There’s a prevailing myth that if you’re smart enough, you can predict the market’s moves and avoid its downfalls. In reality, no one can time the market with perfect accuracy.
“During the current bull market, there have been dozens of calls for stock market crashes from even very seasoned investors. None of these came true, and if you’d listened to these experts, you would have missed the subsequent upside,” says Adriaan Pask, CIO at PSG Wealth.
While it is difficult to accurately predict a bear market, one can still watch for signs and mitigate risk. To do this, PSG Wealth’s research team developed a proprietary South African bear market indicator. In 2018 it indicated that the risk for a US recession was moderately high. Since then the risk has increased.
“In the past few months, the US yield curve inverted on various occasions, but subsequently bounced back. On 19 July, the yields for 3-month (2.04%) and 10-year (2.05%) Treasury bonds finally rose after both inverted in May this year. This is an example of why it is so difficult to make accurate forecasts,” says Pask.
US markets at progressively higher risk of a bear market since 2017
The current lack of inflation and inflation expectations in the US is one of the factors that supports a much longer economic cycle and less volatility. In the absence of inflationary pressure, monetary policy may remain much looser and reduce the risk of a recession and a bear market.
“For us, the yield curve and output gap are particularly important to watch,” says Pask.
“While the output gap is not yet in high risk territory according to our index, it is higher than last year. If the output gap continues to rise, it means that the potential for growth in the US economy cannot be sustained, which increases the risk of a possible recession and the probability of bubbles forming in certain sectors of the economy.”
“If inflation and wage growth remain contained at current levels, we believe the US economy could run for a bit longer. We do, however, believe it is in a late cycle.”
“We will continue to watch the output gap, wage growth and inflation. If wages start to rise, combined with the low unemployment rate in the US, it could lead to higher inflation.
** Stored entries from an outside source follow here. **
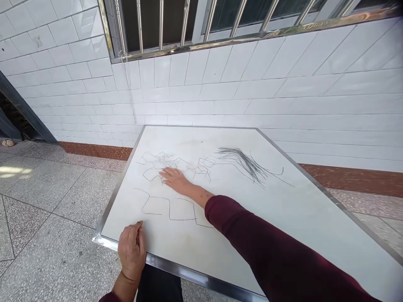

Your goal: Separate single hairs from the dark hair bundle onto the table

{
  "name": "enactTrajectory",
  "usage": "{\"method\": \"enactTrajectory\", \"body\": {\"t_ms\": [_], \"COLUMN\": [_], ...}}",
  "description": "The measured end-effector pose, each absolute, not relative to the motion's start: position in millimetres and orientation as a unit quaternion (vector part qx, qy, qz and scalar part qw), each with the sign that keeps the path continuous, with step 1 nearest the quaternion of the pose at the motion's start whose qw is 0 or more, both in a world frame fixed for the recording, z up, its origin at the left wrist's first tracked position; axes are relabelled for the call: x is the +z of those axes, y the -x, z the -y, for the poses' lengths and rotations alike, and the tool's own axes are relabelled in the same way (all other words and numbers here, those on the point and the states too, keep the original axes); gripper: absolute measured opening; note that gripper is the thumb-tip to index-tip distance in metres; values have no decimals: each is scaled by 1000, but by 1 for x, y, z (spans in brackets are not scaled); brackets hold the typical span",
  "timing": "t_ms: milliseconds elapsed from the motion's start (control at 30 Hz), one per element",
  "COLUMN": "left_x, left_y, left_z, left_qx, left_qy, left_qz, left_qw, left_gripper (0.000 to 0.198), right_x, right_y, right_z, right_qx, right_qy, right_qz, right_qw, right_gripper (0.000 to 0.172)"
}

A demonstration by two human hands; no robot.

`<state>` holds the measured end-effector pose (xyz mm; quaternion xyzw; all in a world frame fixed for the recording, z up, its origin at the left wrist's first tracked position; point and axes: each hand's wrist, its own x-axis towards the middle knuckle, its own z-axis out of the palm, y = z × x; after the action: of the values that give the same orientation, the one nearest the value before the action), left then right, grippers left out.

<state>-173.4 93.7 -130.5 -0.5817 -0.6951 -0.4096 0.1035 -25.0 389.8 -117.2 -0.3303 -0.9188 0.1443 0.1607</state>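
Dark lines lie toward the desk's far side; the right hand covers some, fingers slightly apart. At the desk's near edge, the left hand curls, fingers together, grip unclear. Rubbing could smear lines.

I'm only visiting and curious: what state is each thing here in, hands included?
Right hand: open, palm down over tangled strands.
Left hand: curled at the table's near edge; whether it holds anything is unclear.
Dark strand bundle: bunched, curved.
Near strand: bent into squarish zigzags.
Table: standing by the wall, strands on top.
Cord: hanging from the window bars.
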Motion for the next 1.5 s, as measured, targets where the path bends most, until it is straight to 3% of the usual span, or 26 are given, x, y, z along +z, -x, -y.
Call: {"method": "enactTrajectory", "body": {"t_ms": [367,700,1200,1500], "left_x": [-133,-134,-132,-135], "left_y": [170,170,169,169], "left_z": [-93,-93,-93,-93], "left_qx": [-412,-408,-405,-405], "left_qy": [581,584,589,588], "left_qz": [693,693,687,689], "left_qw": [110,114,129,122], "left_gripper": [24,25,25,25], "right_x": [-110,-94,-79,-81], "right_y": [11,64,70,78], "right_z": [-430,-389,-367,-377], "right_qx": [105,185,202,188], "right_qy": [448,419,498,525], "right_qz": [865,876,840,825], "right_qw": [199,152,75,87], "right_gripper": [41,10,11,7]}}
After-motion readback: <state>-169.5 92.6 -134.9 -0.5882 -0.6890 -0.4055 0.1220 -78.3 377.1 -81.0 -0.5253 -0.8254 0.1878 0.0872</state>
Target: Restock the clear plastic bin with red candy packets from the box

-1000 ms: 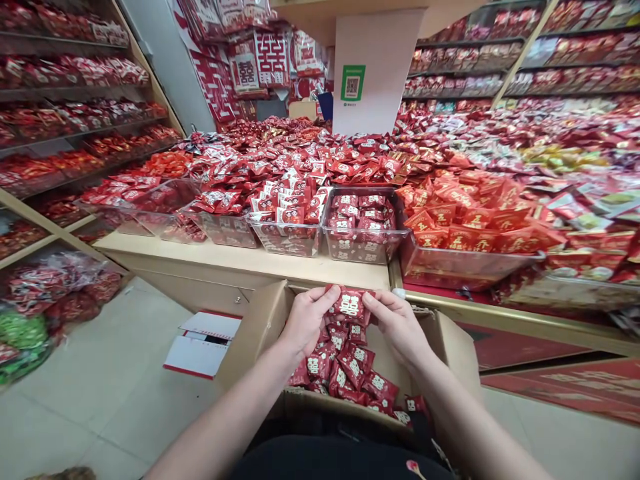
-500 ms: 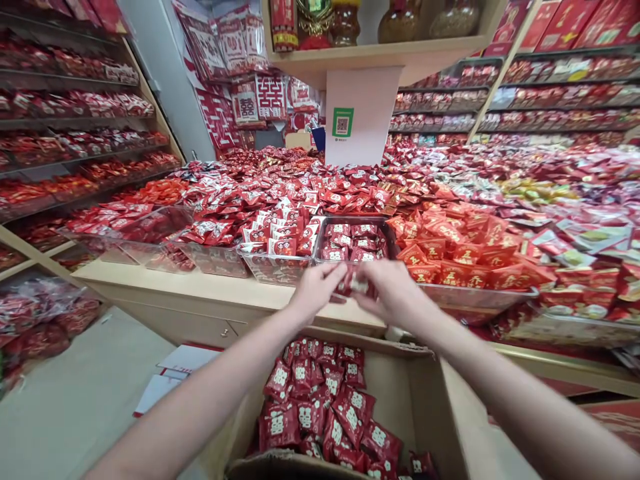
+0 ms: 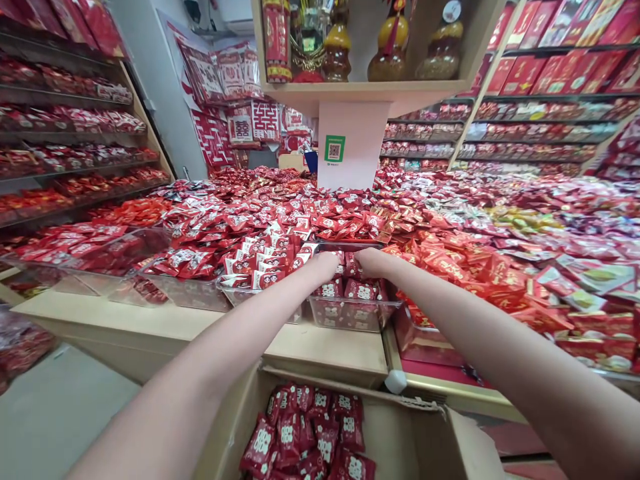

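Observation:
My left hand (image 3: 328, 265) reaches into the back of a clear plastic bin (image 3: 345, 315) holding dark red packets (image 3: 361, 289) in rows. Beside it, at the bin's back right, is my right hand (image 3: 369, 262). Both hands are closed around the packets there, their fingertips mostly hidden, and a dark red packet (image 3: 351, 264) shows between them. Below, a cardboard box (image 3: 420, 427) stands with its top open and holds many loose dark red packets (image 3: 289, 432).
Bins of white-and-red packets (image 3: 265, 260) adjoin on the left and orange-red packets (image 3: 460, 263) on the right. A wooden shelf box (image 3: 360, 90) overhangs the display. A wooden counter ledge (image 3: 320, 347) runs in front.
Both hands have moved forward from the bin's front edge to its back, carrying a dark red packet in. The camera view has shifted, showing more of the upper shelf and less of the box.

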The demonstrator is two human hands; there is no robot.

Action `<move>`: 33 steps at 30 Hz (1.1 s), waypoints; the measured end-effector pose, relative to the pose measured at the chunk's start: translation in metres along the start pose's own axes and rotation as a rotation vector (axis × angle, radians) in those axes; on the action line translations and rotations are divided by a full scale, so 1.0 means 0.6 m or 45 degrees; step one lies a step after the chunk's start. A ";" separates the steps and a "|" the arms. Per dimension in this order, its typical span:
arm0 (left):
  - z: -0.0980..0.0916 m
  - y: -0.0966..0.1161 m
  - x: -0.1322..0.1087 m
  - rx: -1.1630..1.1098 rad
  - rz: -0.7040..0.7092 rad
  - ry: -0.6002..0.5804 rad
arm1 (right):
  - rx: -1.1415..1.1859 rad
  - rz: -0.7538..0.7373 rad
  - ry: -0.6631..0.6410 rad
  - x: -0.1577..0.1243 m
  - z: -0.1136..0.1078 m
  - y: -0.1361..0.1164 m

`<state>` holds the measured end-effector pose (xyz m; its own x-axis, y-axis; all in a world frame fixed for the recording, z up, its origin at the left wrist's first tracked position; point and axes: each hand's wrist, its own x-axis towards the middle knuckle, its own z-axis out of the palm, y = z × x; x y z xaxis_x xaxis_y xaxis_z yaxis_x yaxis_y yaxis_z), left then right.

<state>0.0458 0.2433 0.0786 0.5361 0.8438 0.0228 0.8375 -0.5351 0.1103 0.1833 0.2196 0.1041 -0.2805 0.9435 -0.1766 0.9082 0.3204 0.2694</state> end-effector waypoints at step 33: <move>-0.028 0.017 0.053 0.217 0.020 -0.251 | 0.167 0.115 0.209 0.056 0.019 0.032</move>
<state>0.0696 0.2651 0.0972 0.5455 0.8201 -0.1727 0.8256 -0.5613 -0.0577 0.1947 0.2564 0.0926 -0.2331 0.9724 0.0024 0.9616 0.2302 0.1495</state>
An increase in inflation could signal the countdown to a US recession,” warns Pask.
South Africa is currently in the safe zone
Looking at the local market, PSG Wealth’s bear market index is currently at an overall level of 32%, three percent higher than a year ago, and just above the safe zone of between 30% and 70%.
“There is currently no real concern of a correction in our domestic market,” says Pask.
However, South Africa is at the mercy of developments in developed economies.
“Any recession, or major correction, in one or more developed economies will likely dominate any of the positive factors in the South African economy, with the same effects on our equity market,” says Pask.
Investors should remember that the rand’s weakness coincides with US stock market pullbacks. This is a crucial consideration for local investors who are concerned about elevated valuations of US stock markets.
If US markets are to experience a pullback, it is likely that it will coincide with a weakening of the rand, which should offer some diversification properties for rand denominated assets.